The production Qiantu K50 has two motors with each motor producing 188 hp, making for a total of 376 hp and 580 Nm of torque. The acceleration of the production K50 is 4.6 seconds from 0 to 100 km/h, and a range of 365 kilometers confirmed by NEDC. prices of the production Qiantu K50 is 754,300 yuan as of March 2019.

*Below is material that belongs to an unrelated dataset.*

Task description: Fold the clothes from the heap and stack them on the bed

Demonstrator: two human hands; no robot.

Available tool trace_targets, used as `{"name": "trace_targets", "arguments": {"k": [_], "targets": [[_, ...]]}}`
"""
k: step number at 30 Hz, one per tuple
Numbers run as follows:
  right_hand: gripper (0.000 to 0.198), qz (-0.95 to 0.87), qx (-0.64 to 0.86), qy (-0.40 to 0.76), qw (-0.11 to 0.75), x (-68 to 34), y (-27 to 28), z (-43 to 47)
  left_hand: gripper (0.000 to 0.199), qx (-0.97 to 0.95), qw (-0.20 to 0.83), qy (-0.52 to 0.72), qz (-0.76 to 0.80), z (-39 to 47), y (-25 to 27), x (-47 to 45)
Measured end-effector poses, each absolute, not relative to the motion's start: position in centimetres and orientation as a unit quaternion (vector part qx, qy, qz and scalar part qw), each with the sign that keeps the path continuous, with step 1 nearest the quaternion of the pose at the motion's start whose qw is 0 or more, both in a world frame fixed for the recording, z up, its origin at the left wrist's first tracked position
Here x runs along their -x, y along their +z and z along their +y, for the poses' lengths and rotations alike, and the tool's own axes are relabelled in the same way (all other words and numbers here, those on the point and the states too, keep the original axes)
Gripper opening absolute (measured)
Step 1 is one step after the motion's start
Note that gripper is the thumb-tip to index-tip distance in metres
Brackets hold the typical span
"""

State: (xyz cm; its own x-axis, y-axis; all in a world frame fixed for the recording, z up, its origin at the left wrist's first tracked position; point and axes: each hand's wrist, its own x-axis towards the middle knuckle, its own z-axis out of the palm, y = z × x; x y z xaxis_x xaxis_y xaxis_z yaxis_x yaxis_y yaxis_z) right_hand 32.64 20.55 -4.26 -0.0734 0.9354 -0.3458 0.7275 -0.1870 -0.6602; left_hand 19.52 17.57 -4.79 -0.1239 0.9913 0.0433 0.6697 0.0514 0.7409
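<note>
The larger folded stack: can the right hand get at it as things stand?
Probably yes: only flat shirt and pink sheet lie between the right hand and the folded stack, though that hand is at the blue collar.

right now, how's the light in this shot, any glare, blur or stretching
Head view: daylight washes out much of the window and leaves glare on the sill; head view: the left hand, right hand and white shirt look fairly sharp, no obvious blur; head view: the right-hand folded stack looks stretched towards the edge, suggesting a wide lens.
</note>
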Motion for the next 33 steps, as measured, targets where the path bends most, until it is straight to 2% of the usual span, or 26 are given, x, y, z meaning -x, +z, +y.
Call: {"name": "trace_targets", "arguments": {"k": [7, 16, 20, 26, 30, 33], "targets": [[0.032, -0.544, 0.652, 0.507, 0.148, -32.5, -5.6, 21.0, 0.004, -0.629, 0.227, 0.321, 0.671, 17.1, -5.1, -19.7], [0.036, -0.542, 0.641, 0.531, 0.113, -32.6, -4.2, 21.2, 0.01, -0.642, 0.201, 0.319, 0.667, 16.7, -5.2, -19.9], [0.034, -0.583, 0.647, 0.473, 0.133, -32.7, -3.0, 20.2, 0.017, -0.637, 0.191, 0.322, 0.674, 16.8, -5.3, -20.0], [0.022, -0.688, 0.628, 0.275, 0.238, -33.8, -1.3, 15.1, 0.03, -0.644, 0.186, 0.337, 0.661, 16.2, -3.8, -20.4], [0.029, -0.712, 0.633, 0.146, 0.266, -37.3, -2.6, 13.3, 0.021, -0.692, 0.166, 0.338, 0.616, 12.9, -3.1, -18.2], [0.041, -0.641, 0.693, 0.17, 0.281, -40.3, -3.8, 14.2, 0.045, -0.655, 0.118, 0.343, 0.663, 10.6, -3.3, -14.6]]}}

== Performance and handling ==
The K50 has independent front and rear dual-arm suspensions. The front and rear counterweights are 47:53, and its four-wheel-drive mode adjusts the power distribution of the front and rear axles through electronic control programs. The NE50 of the Qiantu K50 has a range of 380 km and supports fast charging, which can charge up to 80% of the battery in 45 minutes. The Qiantu K50 is 1.9 ton and has a 78.84kWh battery pack, and the overall power consumption is 20kWh / 100 km.

== Qiantu K50 Concept ==
The Qiantu K50 concept was powered by two electric motors, with one located on the front axle and one located on the rear axle producing a combined output of 428 hp and 650 nm, and a battery of 60 kWh. Claimed specifications of the Qiantu K50 includes a top speed of 200 kilometers per hour, 0–100 km/h in 4.6 seconds, and a range of 300 kilometers. The batteries of the K50 are 41.1kWh lithium-ion. The frame of the Qiantu K50 Concept was made of aluminum and the body was made of carbon fiber.